_Your goal:_ Write out the records below from the first line through the line containing "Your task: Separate", leaving out any pictures.

_Entries provided:_
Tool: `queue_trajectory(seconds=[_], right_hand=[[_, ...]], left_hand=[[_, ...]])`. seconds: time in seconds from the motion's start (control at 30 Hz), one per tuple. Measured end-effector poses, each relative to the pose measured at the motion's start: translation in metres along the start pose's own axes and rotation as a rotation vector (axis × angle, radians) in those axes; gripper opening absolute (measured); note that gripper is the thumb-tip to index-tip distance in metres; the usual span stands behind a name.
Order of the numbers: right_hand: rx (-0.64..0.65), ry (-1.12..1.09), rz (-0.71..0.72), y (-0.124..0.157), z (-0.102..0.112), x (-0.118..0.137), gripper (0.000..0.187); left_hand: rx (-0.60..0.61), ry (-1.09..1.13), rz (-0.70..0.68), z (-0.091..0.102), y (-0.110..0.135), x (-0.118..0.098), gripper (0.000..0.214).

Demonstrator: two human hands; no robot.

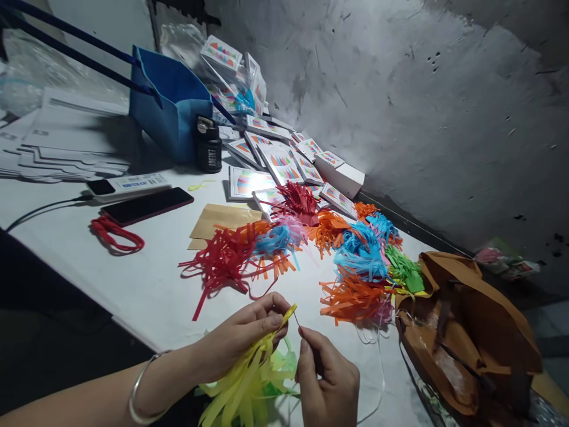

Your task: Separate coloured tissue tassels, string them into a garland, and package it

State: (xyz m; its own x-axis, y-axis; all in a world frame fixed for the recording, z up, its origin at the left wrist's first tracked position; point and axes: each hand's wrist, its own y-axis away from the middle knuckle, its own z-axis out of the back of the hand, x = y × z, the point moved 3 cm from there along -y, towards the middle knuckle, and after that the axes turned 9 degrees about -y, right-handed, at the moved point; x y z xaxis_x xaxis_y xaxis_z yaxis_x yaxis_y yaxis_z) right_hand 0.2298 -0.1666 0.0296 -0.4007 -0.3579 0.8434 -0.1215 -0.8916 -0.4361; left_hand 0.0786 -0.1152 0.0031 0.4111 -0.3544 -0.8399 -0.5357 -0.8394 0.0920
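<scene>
My left hand (pixel 251 332) is closed on the twisted top of a yellow paper tassel (pixel 237 394); its strips hang below the fingers. My right hand (pixel 329 379) pinches a thin needle (pixel 297 319), whose end is close to the tassel's tip; whether it touches cannot be made out. Light green paper strips (pixel 282 367) lie behind and below the yellow ones. On the table to the right, a white string (pixel 381 379) runs down past my right hand. Just beyond my hands are a red tassel (pixel 217 261) and an orange tassel (pixel 351 296).
More blue tassels (pixel 362 249) and a green tassel (pixel 405 270) lie near an open brown bag (pixel 466 332) at the right. Boxes (pixel 280 163) are heaped by the wall. A phone (pixel 149 206), black bottle (pixel 208 145), blue bag (pixel 164 112) and paper stack (pixel 66 136) occupy the left.
</scene>
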Motion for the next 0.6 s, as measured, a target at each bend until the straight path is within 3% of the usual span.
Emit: queue_trajectory(seconds=[0.1,0.23,0.47,0.6], right_hand=[[-0.014,0.028,0.029,0.000,0.000,0.000,0.022],[0.028,0.032,0.075,-0.002,-0.001,0.005,0.023],[0.125,-0.171,-0.339,-0.002,-0.004,-0.001,0.036],[0.100,-0.283,-0.469,0.001,-0.008,-0.006,0.041]], left_hand=[[-0.015,-0.040,-0.005,0.002,0.000,0.000,0.036],[-0.026,-0.255,-0.029,0.005,0.001,-0.005,0.036],[-0.060,-0.405,-0.079,0.008,0.000,-0.016,0.034],[-0.029,-0.363,-0.039,0.005,0.000,-0.011,0.031]])
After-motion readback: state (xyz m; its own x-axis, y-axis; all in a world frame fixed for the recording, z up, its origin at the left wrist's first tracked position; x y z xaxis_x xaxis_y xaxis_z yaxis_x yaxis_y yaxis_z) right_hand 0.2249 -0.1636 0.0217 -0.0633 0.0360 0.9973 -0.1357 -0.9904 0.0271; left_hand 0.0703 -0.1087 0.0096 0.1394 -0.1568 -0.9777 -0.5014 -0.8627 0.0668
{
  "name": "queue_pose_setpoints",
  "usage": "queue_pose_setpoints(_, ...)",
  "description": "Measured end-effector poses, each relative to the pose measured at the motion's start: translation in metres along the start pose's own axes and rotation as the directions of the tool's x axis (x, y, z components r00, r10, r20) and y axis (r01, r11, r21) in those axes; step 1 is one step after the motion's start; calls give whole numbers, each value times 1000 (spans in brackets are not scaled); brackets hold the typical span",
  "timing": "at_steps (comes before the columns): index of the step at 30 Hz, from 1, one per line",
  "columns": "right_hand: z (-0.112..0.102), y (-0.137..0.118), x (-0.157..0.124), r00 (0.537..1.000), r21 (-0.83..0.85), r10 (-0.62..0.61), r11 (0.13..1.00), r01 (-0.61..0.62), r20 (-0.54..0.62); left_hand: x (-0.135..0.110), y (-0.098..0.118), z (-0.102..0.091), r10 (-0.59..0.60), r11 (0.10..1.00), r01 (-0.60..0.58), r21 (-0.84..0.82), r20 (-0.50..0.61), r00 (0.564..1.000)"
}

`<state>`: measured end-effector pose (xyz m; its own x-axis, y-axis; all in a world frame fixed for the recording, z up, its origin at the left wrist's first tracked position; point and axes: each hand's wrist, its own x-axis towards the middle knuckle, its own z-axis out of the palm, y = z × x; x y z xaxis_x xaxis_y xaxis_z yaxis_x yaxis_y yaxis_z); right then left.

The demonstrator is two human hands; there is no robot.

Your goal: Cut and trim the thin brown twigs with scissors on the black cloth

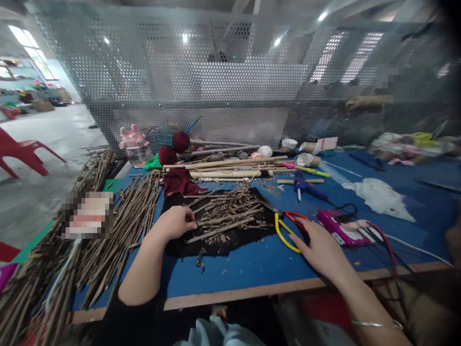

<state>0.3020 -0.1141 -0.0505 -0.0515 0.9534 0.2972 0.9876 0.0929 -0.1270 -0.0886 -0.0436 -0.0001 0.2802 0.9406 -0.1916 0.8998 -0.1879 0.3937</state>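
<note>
My left hand (175,222) is at the left side of a black cloth (230,247), fingers curled in, with the tips at the end of a thin twig. Several short cut twigs (230,221) lie in a loose pile on this cloth, with small bark scraps among them. My right hand (320,245) is closed on a pair of scissors (284,236) with one red and one yellow handle. The handles are spread apart, and the blades point up and left toward the pile's right side, where their tips are hard to make out.
Long sticks (118,230) lie heaped on the left. A purple box (338,228) with cables and a blue glue gun (300,185) sit right. Bamboo rods (230,166), paper cups (308,160) and a pink bottle (135,146) stand before a perforated metal screen (223,81).
</note>
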Motion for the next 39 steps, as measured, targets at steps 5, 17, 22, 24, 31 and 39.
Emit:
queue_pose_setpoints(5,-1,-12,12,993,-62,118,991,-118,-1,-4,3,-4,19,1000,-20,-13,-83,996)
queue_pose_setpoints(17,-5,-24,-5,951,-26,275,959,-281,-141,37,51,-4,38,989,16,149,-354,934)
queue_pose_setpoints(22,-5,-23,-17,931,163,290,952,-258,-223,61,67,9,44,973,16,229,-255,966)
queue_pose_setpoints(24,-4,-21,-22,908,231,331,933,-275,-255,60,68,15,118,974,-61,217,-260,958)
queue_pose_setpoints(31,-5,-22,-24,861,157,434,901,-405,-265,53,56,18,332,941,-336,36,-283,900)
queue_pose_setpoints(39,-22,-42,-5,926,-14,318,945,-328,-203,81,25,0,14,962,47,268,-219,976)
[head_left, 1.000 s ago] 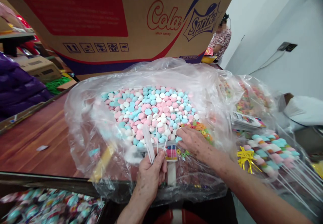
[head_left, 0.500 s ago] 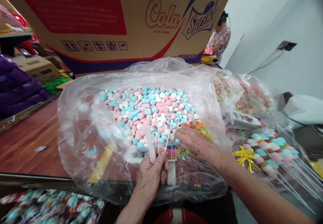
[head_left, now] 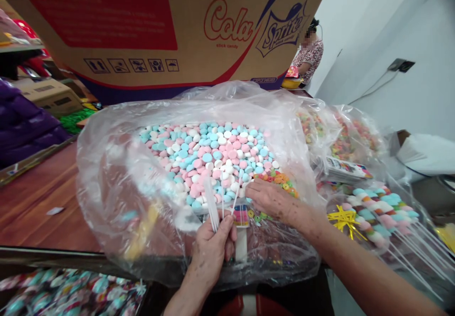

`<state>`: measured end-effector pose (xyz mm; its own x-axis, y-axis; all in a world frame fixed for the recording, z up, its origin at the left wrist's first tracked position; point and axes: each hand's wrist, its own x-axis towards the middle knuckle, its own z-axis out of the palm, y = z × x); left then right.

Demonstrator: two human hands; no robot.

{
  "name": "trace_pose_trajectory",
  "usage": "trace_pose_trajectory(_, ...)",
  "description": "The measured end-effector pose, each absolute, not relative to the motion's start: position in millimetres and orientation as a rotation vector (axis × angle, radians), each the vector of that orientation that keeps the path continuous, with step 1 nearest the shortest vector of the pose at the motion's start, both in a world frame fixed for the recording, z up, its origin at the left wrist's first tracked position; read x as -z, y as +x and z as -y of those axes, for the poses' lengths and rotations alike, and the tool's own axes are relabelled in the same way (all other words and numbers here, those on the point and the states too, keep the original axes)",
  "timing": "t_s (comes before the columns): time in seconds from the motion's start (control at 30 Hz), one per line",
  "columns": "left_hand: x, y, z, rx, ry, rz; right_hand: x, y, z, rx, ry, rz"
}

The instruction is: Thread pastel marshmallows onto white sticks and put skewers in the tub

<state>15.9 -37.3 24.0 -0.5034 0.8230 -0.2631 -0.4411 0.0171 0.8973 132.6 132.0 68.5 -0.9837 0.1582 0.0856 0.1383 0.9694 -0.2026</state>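
My left hand is closed around several thin white plastic sticks, which point up and fan out slightly. Beyond them lies a heap of pink, blue and white round candies in a spread-open clear plastic bag. My right hand is at the heap's lower right edge, its fingers bent together by the candies; whatever they pinch is hidden. Beside and behind that hand are small orange, green and yellow ring candies. A small printed card or packet shows just right of the left hand.
A large cardboard box stands behind the bag. To the right are finished candy sticks, yellow twist ties, a stack of printed packets and bagged ring candies. Wrapped candies fill the lower left. A person sits behind.
My right hand has shifted very slightly left along the candies. My left hand keeps the sticks in nearly the same place. The view has moved a little.
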Motion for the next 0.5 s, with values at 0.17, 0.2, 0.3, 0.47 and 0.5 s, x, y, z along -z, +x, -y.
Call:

_Exercise solution:_
Tool: `queue_trajectory(seconds=[_], right_hand=[[_, ...]], left_hand=[[_, ...]])`. seconds: time in seconds from the motion's start (control at 30 Hz), one per tuple. Measured end-effector poses, each relative to the pose measured at the motion's start: translation in metres along the start pose's own axes and rotation as a rotation vector (axis × angle, radians) in those axes; gripper opening absolute (measured); note that gripper is the thumb-tip to index-tip distance in metres; the usual span stands behind a name.
Order of the numbers: right_hand: rx (-0.64..0.65), ry (-1.12..1.09), rz (-0.71..0.72), y (-0.124..0.157), z (-0.102..0.112), x (-0.118..0.137), gripper (0.000..0.187); left_hand: rx (-0.60..0.61), ry (-1.09..1.13), rz (-0.70..0.68), z (-0.091..0.102), y (-0.110..0.135), x (-0.118..0.098), gripper (0.000..0.214).

Demonstrator: two human hands; no robot.


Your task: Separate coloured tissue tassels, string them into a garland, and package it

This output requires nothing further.